OpenTelemetry SDK Support — Enrich with Application Context
For teams that want application-level detail beyond what eBPF captures (custom spans, business-logic attributes, baggage propagation), KubeSense natively ingests data from all OpenTelemetry SDKs. Point your OTel SDK or Collector at KubeSense and it works immediately.

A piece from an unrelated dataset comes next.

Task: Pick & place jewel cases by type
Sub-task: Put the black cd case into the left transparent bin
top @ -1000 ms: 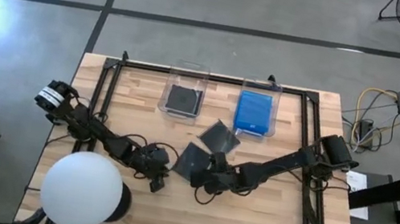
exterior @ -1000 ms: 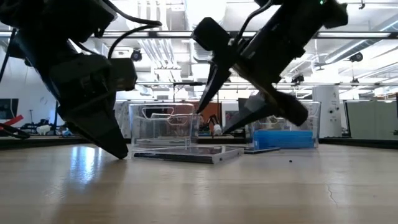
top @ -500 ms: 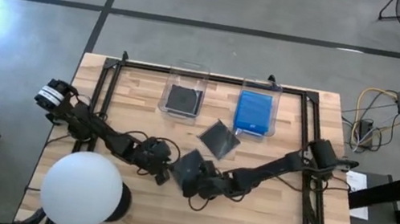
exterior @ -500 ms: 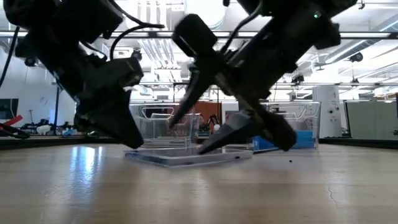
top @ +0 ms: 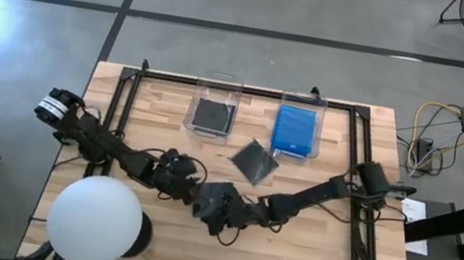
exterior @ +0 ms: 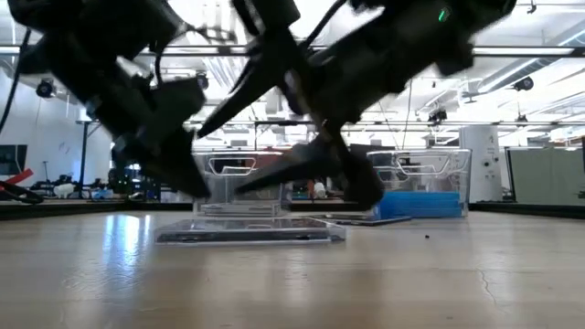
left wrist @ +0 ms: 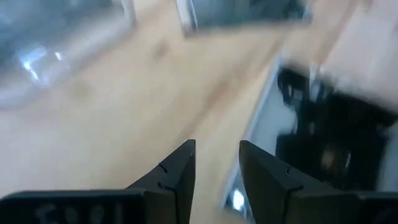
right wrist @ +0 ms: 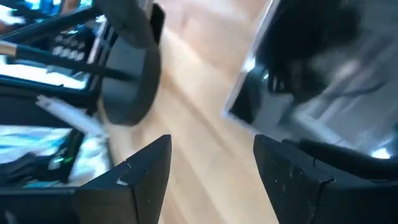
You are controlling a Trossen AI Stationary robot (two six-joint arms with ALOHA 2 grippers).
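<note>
A dark grey jewel case (exterior: pixel 247 234) lies flat on the table near its middle, and both grippers are at it. In the high view the case (top: pixel 224 191) shows partly under my right gripper (top: pixel 210 207), which is open and reaches in from the right. My left gripper (top: pixel 188 182) is open with a narrow gap, just left of the case. A second dark case (top: pixel 255 160) lies flat farther back. One dark case sits in the left clear bin (top: pixel 213 113). Blue cases fill the right clear bin (top: pixel 296 129). My right gripper (right wrist: pixel 214 165) hangs low over the dark case with its fingers spread, the case's edge (right wrist: pixel 245 102) ahead of them. I cannot tell whether a fingertip touches it. My left gripper (left wrist: pixel 217 165) stands beside the case's edge (left wrist: pixel 264 106), and I see no touch.
A big white sphere (top: pixel 96 221) sits at the table's near left corner, close to the left arm. The two bins stand side by side at the far edge. Bare wood lies to the near right. A dark frame borders the table.
My right gripper has moved toward the table's left and near edge, and the dark case has slid that way with it. The case, tipped up on one edge half a second ago, now lies flat. My left gripper has drawn back toward the far left.
</note>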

| Language | OTel SDK Status | Notes |
|---|---|---|
| Java | Stable | Auto-instrumentation agent available, covers Spring, Quarkus, Micronaut, and 100+ libraries |
| Python | Stable | Auto-instrumentation for Django, Flask, FastAPI, SQLAlchemy, and more |
| JavaScript / Node.js | Stable | Auto-instrumentation for Express, NestJS, Next.js, and more |
| Go | Stable | Manual instrumentation with rich library support for net/http, gRPC, and database drivers |
| .NET / C# | Stable | Auto-instrumentation for ASP.NET Core, Entity Framework, HttpClient, and more |
| Ruby | Stable | Instrumentation for Rails, Sinatra, Rack, and database adapters |
| PHP | Stable | Instrumentation for Laravel, Symfony, WordPress, and common frameworks |
| C++ | Stable | Manual instrumentation with full OTLP export support |
| Rust | Community | tracing-opentelemetry crate with OTLP export |
| Swift | Community | OpenTelemetry Swift SDK for iOS and server-side Swift |
| Erlang / Elixir | Community | OTel Erlang SDK for BEAM applications, Phoenix, and Ecto |
| Kotlin | Via Java | Runs on JVM — fully supported via the Java auto-instrumentation agent |
| Scala | Via Java | Runs on JVM — fully supported via the Java auto-instrumentation agent |
Since KubeSense accepts standard OTLP over gRPC and HTTP, any language or framework with an OpenTelemetry SDK or exporter is compatible — even those not listed above.